- Born: Pakistan
- Occupation: illustrator
- Notable work: That's Not My Name!

= Anoosha Syed =

Pakistani-Canadian illustrator

Anoosha Syed is a Pakistani-Canadian illustrator and writer. She has illustrated 40 books in her career, including Karamo Brown's picture book, I Am Perfectly Designed. She also illustrated a Google Doodle on the birthday of Waheed Murad.

== Early life and education ==
Syed moved frequently during her childhood due to her father's work. She lived at times in Saudi Arabia and Dubai and attended high school in Pakistan.

Syed attended college in Switzerland, where she earned a bachelor's degree in illustration at Ceruleum Ecole d'arts Visuels.

== Career ==
Syed worked in the animation industry for about a decade. Her illustrations gained some viral attention in 2016, when she illustrated modern day versions of the Disney Princesses, and in 2017, when her Harry Potter fanart of a Black Hermione drew both negative and positive reactions.

In 2019, Syed illustrated Karamo Brown's picture book I Am Perfectly Designed, which he co-wrote with his son. In October of that year, Syed illustrated a Google Doodle in honor of Pakistani actor Waheed Murad's 81st birthday.

In 2022, Syed released her first book as an author, That's Not My Name!. The book, which follows a young girl named Mirha teaching her classmates how to pronounce her name, drew inspiration from Syed's own experiences with having her name mispronounced in school. In 2023, the book was nominated for the Blue Spruce Award. Her second book as an author, Lost Stick, was released in March 2024. It is a finalist for the 2025 Blue Spruce Award.

Syed has cited artists Brigette Barrager, Mary Blair, Stevie Lewis, the Provensens, and Miroslav Sasek as inspirations.

==Awards and recognition==

- Forest of Reading Awards (2025)
- Blue Spruce Award (2025)

== Personal life ==
As of 2022, Syed lived in Toronto with her husband and her cat. She is Muslim. As of 2025, Syed was based out of Dallas, Texas.

== Publications ==

=== As author and illustrator ===
- Syed, Anoosha (2022-07-12). That's Not My Name!. Penguin. ISBN 978-0-593-40517-8.
- Syed, Anoosha (2024-03-26). Lost Stick. Penguin. ISBN 9780593405192
- Syed, Anoosha (2025-04-1). The Salt Princess. HarperCollins. ISBN 9780063324718

=== As illustrator ===
- Harper, Benjamin; Stephens, Sarah Hines (2017-05-02). Bug Girl. Imprint. ISBN 978-1-250-10661-2.
- Stabler, David (2018-10-09). Kid Scientists: True Tales of Childhood from Science Superstars. Quirk Books. ISBN 978-1-68369-075-7.
- Brown, Karamo; Brown, Jason "Rachel" (2019-11-05). I Am Perfectly Designed. Henry Holt and Company (BYR). ISBN 978-1-250-76222-1.
- Harris, Robie H. (2019-08-27). Look!: Babies Head to Toe. Abrams. ISBN 978-1-68335-355-3.
- Saeed, Aisha (2019-06-04). Bilal Cooks Daal. Simon and Schuster. ISBN 978-1-5344-1810-3.
- Soderberg, Erin (2019-06-04). Daring Dreamers Club #2: Piper Cooks Up a Plan (Disney: Daring Dreamers Club). Random House Children's Books. ISBN 978-0-7364-3944-2.
- Abu-Jaber, Diana (2020-03-17) Silverworld. Crown Books. ISBN 978-0553509687.
- Barnaby, Hannah (2020-07-28). Monster and Boy. Henry Holt and Company (BYR).
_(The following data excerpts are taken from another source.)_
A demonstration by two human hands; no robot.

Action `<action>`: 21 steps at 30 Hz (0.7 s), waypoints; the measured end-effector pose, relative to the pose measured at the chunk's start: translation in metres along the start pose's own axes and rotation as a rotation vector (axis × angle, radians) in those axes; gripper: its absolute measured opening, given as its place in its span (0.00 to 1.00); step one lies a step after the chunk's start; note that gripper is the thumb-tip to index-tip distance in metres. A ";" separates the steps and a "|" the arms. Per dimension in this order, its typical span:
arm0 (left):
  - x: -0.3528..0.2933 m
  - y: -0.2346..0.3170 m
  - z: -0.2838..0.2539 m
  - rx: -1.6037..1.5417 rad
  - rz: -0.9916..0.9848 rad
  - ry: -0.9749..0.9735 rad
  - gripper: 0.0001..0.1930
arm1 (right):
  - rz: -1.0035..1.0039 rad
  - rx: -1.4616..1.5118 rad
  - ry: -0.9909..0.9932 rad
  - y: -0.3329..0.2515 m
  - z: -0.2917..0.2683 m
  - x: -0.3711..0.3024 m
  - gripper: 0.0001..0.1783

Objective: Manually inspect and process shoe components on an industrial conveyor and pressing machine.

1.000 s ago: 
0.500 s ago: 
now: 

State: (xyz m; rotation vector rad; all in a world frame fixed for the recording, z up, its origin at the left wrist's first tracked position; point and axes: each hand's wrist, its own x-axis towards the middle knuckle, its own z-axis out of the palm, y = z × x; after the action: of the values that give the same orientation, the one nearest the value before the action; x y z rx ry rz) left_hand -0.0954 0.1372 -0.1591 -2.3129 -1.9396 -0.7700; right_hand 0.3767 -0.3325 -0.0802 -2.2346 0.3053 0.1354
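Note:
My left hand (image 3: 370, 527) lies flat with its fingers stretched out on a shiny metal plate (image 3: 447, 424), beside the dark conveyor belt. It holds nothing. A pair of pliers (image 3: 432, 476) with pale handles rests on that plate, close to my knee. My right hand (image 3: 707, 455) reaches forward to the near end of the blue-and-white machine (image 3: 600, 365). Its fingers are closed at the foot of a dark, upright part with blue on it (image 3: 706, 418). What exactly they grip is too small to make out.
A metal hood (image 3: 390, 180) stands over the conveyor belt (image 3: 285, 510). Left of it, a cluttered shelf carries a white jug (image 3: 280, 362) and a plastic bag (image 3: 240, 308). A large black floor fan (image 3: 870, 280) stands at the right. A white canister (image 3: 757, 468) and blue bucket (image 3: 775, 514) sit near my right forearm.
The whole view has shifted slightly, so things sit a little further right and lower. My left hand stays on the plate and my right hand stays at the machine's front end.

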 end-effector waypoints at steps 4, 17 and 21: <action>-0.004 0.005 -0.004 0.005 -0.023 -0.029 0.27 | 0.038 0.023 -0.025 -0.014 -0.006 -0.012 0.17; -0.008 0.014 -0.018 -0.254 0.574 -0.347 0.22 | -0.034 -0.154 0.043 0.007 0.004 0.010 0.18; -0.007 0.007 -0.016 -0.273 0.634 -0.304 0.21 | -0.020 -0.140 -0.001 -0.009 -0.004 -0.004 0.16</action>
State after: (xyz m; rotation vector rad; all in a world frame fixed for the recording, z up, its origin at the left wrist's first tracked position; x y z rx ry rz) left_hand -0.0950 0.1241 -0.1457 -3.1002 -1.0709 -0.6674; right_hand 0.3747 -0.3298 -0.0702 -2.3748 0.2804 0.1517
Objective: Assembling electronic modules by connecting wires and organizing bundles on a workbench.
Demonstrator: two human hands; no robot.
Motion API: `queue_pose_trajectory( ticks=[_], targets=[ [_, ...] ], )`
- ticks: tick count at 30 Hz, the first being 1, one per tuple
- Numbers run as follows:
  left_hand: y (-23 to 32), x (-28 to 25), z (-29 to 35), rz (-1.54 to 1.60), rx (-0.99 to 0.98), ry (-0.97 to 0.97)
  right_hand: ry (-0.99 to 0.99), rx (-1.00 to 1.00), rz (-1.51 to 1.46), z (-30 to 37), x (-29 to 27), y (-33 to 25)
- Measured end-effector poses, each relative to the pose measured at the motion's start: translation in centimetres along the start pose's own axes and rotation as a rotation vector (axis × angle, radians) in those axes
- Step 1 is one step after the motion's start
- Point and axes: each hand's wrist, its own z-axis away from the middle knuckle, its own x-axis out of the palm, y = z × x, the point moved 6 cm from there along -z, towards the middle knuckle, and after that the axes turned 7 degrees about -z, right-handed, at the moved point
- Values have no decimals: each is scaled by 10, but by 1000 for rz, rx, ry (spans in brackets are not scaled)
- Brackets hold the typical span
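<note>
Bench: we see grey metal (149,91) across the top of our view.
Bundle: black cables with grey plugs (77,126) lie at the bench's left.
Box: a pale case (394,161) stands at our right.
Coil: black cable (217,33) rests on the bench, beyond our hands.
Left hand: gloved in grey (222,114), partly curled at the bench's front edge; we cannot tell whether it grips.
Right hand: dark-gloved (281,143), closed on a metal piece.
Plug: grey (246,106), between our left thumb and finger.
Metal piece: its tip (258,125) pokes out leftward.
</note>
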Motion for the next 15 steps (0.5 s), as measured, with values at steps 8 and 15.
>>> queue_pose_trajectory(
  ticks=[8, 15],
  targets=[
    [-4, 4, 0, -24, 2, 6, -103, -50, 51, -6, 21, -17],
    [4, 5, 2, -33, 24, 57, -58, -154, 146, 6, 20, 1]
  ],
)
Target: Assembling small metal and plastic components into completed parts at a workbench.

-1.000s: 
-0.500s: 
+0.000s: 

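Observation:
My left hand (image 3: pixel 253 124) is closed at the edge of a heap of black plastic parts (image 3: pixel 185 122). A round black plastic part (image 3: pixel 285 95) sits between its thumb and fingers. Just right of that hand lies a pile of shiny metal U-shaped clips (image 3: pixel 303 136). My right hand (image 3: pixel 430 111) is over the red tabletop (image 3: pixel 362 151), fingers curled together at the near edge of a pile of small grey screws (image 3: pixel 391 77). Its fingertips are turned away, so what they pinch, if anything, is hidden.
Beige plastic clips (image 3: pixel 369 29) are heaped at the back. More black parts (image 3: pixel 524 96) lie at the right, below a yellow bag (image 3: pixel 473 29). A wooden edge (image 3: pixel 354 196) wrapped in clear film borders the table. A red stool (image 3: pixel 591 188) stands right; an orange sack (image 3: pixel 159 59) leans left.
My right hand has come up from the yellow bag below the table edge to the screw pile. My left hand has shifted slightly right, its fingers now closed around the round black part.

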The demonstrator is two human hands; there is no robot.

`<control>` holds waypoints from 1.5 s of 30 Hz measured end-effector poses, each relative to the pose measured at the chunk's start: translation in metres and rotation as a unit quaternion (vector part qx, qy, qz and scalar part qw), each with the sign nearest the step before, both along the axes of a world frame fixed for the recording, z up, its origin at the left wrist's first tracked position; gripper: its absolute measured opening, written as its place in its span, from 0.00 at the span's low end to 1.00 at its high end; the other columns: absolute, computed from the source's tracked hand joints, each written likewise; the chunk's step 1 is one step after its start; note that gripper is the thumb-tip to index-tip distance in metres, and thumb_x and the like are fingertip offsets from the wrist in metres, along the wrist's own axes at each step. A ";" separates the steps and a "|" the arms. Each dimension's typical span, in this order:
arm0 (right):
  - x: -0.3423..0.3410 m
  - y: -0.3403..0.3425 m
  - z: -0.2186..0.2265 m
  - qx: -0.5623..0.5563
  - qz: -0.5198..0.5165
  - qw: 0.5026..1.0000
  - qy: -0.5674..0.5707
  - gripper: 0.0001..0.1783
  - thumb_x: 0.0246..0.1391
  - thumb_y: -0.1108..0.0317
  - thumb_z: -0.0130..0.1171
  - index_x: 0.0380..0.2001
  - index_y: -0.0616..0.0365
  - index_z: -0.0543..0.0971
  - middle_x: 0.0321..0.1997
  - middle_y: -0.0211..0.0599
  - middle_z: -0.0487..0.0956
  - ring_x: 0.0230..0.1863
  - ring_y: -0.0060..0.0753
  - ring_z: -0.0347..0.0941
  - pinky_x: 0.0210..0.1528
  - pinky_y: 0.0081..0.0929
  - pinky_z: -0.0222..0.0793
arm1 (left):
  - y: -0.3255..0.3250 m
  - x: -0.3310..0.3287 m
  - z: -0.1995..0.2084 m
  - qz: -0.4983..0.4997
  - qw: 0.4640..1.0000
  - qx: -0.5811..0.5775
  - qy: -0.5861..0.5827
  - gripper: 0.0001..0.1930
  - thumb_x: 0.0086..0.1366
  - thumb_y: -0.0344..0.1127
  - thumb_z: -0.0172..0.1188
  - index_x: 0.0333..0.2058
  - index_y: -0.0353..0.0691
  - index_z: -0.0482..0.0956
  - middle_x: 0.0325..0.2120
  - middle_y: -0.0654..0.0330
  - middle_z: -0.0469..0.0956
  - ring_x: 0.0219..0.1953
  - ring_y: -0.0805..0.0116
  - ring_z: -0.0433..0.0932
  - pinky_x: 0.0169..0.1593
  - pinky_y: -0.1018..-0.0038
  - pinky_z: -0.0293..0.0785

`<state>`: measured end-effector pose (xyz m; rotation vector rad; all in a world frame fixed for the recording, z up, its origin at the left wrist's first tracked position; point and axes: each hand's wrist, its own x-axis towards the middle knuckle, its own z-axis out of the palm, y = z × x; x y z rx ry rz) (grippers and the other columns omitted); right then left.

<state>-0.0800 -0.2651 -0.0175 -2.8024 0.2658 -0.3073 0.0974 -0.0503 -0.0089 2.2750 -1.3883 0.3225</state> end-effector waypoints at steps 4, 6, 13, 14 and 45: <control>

ISBN 978-1-250-21784-4.
- Ahuja, Nandini (2021). Rise Up and Write It: With Real Mail, Posters, and More!. HarperCollins Publishers. ISBN 978-0-06-302959-0.
- Barnaby, Hannah (2021-03-02). Monster and Boy: Monster's First Day of School. Henry Holt and Company (BYR). ISBN 978-1-250-21786-8.
- Barnaby, Hannah (2022-01-11). Monster and Boy: The Sister Surprise. Henry Holt and Company (BYR). ISBN 978-1-250-21788-2.
- Preziosi, Alessandra (2023-04-04) Swaddled with Love. Clarion Books. ISBN 978-0358620334.
- Faruqi, Saadia (2023-5-30) Rani's Remarkable Day. Clarion Books. ISBN 978-0358536772.
- Rao-Robinson, Anitha (2024-10-22) Sari Sisters. Penguin Random House. ISBN 9780593526354.
- Abbas, Marzieh (2024-12-31) Excited for Eid. Little Bee Books. ISBN 978-1499816259.